But many venture capitalists and analysts don’t see the trend as a good thing. The reason: They are worried that companies are becoming obsessed with reaching unicorn status to the detriment of their businesses.

“The desire for these marquee valuations isn’t healthy,” says Mark Leslie, former CEO of Veritas Software Corp., which merged with Mountain View, California–based Symantec in 2005. “I think the competition for valuation is destructive. It’s kind of a fever in Silicon Valley.” Leslie invests in tech start-ups, serves on their boards and lectures in management at Stanford University’s Graduate School of Business.

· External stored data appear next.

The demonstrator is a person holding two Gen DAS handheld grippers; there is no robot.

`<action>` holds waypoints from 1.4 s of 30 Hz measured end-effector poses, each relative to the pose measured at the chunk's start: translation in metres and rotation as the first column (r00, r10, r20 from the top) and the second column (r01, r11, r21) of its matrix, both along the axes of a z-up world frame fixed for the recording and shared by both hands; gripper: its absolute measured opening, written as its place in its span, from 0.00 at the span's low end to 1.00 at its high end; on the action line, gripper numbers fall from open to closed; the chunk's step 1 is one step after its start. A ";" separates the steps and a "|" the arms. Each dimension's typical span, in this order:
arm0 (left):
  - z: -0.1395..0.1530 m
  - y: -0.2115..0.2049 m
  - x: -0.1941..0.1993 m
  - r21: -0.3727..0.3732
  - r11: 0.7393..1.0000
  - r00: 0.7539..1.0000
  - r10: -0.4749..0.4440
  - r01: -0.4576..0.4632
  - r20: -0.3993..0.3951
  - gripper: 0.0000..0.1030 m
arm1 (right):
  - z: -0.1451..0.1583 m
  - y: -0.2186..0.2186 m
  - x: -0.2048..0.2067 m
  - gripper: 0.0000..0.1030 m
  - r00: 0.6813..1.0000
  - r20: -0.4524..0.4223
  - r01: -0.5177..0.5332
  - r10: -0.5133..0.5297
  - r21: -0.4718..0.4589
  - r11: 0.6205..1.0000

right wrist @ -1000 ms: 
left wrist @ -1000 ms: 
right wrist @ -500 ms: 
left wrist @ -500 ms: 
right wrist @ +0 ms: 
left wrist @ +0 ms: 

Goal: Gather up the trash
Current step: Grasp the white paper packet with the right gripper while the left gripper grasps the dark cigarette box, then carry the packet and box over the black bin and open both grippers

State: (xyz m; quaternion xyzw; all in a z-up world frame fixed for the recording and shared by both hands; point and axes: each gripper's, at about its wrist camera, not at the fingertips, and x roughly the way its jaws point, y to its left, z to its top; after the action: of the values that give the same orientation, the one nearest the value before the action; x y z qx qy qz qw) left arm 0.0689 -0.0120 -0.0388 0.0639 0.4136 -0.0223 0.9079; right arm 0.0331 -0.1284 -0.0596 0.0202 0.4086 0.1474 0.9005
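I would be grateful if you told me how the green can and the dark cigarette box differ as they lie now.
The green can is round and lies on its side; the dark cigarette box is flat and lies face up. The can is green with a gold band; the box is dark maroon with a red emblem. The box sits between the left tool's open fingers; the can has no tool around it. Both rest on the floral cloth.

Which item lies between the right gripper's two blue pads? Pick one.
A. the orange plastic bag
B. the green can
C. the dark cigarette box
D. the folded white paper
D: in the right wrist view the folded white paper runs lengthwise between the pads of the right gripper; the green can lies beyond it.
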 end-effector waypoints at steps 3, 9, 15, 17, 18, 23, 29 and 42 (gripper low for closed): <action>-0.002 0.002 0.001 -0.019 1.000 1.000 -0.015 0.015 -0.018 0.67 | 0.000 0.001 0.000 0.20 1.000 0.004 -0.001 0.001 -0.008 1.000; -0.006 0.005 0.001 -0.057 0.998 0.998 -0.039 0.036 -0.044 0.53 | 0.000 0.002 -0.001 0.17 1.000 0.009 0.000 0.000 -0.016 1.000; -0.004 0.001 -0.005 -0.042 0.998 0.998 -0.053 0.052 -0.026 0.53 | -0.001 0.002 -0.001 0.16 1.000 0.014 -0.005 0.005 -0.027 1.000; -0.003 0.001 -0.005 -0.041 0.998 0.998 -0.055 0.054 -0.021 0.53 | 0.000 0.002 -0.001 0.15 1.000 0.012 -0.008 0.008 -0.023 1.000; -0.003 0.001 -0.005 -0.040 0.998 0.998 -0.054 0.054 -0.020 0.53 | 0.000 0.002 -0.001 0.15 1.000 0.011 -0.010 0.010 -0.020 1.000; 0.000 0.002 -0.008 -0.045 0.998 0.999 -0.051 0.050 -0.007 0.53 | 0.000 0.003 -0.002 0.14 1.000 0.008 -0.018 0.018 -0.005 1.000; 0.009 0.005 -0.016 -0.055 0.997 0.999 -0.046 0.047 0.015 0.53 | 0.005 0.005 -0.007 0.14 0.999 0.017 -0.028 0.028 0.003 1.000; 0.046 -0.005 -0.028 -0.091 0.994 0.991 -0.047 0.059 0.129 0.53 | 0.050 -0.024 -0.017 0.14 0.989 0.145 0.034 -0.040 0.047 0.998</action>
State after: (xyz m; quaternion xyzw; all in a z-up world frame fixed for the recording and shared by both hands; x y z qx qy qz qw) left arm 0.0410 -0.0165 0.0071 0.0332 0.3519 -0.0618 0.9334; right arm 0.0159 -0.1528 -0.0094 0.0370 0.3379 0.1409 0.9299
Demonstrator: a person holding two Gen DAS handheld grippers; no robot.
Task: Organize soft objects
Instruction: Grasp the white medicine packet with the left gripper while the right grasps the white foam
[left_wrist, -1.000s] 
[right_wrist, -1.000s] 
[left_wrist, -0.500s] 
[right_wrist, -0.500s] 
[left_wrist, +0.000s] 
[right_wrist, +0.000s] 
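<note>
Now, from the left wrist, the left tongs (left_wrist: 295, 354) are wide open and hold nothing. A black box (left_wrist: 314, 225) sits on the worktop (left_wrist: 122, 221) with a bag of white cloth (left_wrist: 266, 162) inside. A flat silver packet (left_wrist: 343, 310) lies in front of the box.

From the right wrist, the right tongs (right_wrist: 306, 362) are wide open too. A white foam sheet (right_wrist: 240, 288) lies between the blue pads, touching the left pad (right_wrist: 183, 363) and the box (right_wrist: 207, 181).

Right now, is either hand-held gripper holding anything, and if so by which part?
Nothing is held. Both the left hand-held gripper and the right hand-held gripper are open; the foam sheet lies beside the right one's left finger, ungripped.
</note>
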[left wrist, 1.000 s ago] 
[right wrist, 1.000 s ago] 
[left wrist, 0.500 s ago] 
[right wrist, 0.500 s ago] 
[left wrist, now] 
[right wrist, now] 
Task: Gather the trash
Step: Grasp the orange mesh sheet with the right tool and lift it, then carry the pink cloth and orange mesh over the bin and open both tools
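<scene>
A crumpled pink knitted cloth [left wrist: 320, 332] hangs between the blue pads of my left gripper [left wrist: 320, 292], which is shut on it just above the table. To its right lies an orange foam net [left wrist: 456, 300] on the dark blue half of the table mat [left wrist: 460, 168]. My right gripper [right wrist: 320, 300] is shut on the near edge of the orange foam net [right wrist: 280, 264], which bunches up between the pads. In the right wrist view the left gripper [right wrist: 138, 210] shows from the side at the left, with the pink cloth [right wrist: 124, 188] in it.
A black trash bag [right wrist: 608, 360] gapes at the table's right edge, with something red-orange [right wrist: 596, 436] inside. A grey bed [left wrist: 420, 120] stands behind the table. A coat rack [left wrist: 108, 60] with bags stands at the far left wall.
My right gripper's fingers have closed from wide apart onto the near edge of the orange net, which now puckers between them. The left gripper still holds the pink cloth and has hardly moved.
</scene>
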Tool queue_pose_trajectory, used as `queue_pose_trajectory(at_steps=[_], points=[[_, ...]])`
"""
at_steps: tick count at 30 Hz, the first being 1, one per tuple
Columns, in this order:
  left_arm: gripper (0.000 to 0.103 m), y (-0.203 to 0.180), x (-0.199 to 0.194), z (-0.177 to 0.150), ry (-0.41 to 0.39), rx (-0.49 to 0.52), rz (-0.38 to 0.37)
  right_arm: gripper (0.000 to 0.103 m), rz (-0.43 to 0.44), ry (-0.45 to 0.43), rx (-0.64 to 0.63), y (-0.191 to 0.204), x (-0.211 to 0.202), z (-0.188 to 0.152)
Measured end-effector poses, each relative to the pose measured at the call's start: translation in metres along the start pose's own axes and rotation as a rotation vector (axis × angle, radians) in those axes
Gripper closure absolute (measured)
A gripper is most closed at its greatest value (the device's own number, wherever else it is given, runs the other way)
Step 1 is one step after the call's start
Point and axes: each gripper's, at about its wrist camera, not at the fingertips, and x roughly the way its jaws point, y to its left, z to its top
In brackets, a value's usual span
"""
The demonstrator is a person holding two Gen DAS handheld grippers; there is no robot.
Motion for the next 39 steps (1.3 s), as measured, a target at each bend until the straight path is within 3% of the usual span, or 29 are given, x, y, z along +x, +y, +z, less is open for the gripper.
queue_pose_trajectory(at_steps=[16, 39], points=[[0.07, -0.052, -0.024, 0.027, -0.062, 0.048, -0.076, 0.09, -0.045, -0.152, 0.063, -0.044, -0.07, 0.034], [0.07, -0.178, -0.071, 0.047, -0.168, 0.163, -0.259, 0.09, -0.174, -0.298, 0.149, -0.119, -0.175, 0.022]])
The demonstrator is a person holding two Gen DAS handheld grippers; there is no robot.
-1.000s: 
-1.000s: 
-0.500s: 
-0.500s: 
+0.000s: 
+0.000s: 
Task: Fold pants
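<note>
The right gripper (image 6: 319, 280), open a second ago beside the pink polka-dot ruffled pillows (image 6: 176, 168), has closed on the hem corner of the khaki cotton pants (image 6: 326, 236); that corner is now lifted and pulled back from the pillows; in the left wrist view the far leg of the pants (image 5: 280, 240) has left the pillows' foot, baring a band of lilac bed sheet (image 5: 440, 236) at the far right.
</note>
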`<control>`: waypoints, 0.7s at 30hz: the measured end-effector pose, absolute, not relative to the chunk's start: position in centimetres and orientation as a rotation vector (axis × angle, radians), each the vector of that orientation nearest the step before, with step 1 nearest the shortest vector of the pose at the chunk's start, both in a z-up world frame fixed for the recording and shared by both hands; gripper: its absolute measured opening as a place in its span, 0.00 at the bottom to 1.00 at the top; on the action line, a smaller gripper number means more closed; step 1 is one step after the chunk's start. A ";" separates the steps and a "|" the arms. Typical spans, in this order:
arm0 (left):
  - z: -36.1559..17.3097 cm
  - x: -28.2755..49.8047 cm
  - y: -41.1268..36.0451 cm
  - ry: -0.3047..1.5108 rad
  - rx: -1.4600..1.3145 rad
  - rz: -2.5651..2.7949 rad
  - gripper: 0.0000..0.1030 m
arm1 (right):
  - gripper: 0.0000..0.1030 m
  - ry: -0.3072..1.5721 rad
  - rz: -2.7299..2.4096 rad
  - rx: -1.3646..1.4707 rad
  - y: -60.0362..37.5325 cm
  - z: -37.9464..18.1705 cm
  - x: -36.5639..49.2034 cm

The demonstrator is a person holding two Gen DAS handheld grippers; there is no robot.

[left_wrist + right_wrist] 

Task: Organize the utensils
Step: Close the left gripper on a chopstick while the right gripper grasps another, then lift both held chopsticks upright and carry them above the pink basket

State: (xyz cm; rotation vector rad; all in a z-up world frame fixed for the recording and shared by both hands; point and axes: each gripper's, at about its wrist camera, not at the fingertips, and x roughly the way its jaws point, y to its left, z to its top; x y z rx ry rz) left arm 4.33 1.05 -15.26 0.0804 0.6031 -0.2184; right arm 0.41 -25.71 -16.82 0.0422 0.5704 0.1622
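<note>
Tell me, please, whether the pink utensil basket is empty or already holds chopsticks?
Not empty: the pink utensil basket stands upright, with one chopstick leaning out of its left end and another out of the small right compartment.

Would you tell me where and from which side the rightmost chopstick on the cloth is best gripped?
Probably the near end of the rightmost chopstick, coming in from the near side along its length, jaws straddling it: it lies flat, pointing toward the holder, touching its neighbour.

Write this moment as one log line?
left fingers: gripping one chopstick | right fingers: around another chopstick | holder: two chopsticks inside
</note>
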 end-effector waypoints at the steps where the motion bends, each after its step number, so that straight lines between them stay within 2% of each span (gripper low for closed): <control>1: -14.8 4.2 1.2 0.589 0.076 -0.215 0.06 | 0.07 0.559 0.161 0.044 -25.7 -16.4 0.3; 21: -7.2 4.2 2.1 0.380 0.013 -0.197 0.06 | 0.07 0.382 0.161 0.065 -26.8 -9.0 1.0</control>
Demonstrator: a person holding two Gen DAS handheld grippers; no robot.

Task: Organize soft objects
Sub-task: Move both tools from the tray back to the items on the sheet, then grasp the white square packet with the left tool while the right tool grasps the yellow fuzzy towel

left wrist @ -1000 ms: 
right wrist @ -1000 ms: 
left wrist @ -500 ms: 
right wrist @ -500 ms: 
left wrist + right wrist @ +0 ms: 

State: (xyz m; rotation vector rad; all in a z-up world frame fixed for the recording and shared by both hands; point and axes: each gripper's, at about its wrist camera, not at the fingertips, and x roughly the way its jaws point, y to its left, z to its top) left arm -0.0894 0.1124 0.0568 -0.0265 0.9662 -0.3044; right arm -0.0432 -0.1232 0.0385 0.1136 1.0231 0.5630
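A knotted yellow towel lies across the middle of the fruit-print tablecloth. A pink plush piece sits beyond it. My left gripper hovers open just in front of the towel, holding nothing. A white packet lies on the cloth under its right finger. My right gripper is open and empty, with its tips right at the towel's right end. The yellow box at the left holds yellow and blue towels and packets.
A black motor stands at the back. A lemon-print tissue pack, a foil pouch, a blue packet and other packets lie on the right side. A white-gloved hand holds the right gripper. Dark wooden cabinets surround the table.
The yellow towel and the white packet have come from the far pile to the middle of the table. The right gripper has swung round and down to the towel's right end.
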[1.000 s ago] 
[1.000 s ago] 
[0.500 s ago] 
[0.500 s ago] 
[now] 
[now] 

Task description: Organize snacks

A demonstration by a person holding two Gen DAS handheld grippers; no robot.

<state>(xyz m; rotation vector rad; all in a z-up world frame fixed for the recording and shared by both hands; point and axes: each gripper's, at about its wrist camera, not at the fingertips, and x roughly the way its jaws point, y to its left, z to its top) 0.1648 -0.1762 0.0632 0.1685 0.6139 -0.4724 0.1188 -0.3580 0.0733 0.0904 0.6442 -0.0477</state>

The unicorn universe now consists of 129 companies, according to Dow Jones & Co.’s VentureSource. San Francisco–based ride-hailing service Uber Technologies leads the list at $51 billion, followed by Beijing electronics company Xiaomi at $46 billion; San Francisco’s hospitality company Airbnb at $25.5 billion; and Palo Alto, California, software company Palantir Technologies at $20 billion.

Experts decry the quest for unicorn status because it distracts founders from focusing on their business and distorts the capital allocation process, making it difficult for some worthy start-ups to attract capital.

Blame for the trend should be spread widely, experts say. “It’s a collective game in which people — the whole ecosystem, including VCs and founders — are willing to sacrifice,” says Aswath Damodaran, professor of finance at New York University’s Stern School of Business. “The idea is that getting to $1 billion is a path to prosperity that makes up for today. Whether that’s true is irrelevant.” In fact, it’s often not true, he says. Even journalists are complicit in the process, with their glowing stories about unicorns, Damodaran maintains.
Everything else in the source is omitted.